Dark, more substantial, more explicit

  • Karen Rose's Romantic Suspense. The world is full of monsters, and Karen Rose will introduce you to them all. These aren't fantasy monsters, but the human kind. They do fucked up shit and you see a lot of it. WARNING: I think it's all off screen, but this includes children as victims of sexual crime. However, to me she's the gold standard for fiction authors. Her characters are broken, and there's a dichotomy between how they see themselves when they're the character leading a scene and when they're a side character that's really well done. She gets you inside the heads of both the main pair of characters as they heal and fall for each other and the villains, and does an exceptional job at being aware of who knows what and when in their interior monologues. I love the way the books are paced, and the mysteries are complex and layered. I don't really read romance so can't comment on that part, but I really like how the developing partnership builds out the characters. In sharing their deepest darkest secrets with their co-lead in a given book, the characters get really fleshed out. This is hands down my favorite series and I go through it start to finish on audiobook 3-4 times a year since discovering it. You don't need to read the entire series from the start, but they're broken down into sub-series by city, and those sub-series have strong arcs through them. So far example, you would want to start the 3 part Sacramento series with Say You're Sorry and go in order. This is probably not "first read" material, but I can't give a list of my favorite fiction and not pitch what I think is the best I've read. There's really nothing else like it. If Game of Thrones isn't too much, this is probably OK.

Victorian Era

  • Lady Sherlock by Sherry Thomas. This is a wildly popular setting because of Sherlock Holmes, and I don't think most manage it very well, but when you do nail the setting, it really creates a deep feeling world. Holmes adaptations themselves are also relatively popular, but this is the most interesting one to me. Charlotte Holmes is thrown out of her house for refusing to fit in to the era's norms, and invents the Sherlock character we all know and love to survive and use her brain. Of all the adaptations, this is the one that feels like the same character deep down to me. It also highlights the issues with the era instead of romanticizing them like most, without being overbearing. You don't have to read in order, but book one sets up the premise.
  • Glass and Steele by CJ Archer. This one is an awesome mesh of different settings and genres blended really well together. It's Wild West outlaws coming to Victorian era England for a fantasy epic styled coming into the light of magic, where magicians who have hidden themselves for fear of prosecution from the craft guilds come into the light. The mysteries don't ignore the magic elements, but don't use them as a crutch and stay broadly true to the era, and the take on magic is unique and interesting. You really want to read this from book 1.

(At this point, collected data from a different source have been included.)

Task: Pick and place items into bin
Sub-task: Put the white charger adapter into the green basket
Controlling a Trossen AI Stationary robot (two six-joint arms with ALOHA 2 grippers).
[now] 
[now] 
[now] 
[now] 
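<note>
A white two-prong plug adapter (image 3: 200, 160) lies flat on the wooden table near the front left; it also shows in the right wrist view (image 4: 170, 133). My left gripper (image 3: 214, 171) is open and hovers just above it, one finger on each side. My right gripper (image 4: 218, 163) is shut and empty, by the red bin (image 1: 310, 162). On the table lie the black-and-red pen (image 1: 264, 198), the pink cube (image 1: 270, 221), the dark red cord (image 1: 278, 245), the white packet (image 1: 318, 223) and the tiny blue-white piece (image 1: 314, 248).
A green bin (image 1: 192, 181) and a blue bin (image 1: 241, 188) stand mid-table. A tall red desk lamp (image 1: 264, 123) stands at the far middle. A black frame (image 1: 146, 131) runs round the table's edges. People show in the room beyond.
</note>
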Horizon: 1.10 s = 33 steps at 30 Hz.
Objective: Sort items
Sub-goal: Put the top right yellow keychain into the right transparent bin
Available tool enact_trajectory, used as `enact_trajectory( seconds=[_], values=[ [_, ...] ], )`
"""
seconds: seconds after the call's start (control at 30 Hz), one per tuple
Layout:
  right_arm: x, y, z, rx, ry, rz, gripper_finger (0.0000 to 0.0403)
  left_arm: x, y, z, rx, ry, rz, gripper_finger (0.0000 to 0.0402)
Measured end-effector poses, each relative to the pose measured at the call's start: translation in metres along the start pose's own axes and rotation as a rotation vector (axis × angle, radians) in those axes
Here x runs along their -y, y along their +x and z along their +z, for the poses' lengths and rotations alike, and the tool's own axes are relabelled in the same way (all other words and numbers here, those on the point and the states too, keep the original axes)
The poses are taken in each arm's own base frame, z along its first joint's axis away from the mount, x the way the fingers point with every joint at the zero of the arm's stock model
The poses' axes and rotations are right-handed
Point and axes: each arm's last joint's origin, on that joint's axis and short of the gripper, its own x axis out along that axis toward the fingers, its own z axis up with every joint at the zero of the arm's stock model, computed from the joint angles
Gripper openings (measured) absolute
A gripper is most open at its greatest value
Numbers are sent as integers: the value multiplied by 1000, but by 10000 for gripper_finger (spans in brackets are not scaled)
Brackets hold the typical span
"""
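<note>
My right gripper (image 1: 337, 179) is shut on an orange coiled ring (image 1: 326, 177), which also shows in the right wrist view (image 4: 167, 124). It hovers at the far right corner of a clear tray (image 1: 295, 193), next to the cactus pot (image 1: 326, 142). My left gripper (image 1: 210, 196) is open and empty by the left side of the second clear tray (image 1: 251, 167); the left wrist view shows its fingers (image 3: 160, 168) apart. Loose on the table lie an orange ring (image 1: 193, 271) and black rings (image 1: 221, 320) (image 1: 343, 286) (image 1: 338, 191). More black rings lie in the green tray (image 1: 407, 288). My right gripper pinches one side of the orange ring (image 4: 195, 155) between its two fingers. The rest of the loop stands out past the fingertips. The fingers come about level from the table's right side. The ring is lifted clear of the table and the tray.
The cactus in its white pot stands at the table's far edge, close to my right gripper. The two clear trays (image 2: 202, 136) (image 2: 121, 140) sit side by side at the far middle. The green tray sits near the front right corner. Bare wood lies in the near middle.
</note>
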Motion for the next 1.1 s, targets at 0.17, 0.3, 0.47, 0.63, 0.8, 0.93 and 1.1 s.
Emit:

-second post because I wrote way too much

[–] PuttyRiot@kbin.social 3 points 1 year ago (1 children)

I started a bit seeing my hometown mentioned as the setting for a series of books. I will have to check that out now!

[–] conciselyverbose@kbin.social 2 points 1 year ago* (last edited 1 year ago)

Since it's the only one I mentioned I'm guessing Sacramento? Great series, great arc, but I'll mention again that you need to know going in that the villains are dark. In this one specifically, there are characters who have been the victims of sexual crimes at young ages and obviously the bad guys who have a pattern of doing it.

I love all the books, but every arc gets a little more polished and this is the most recent one, so I really love it. It's just one I can't tell people to go into entirely blind.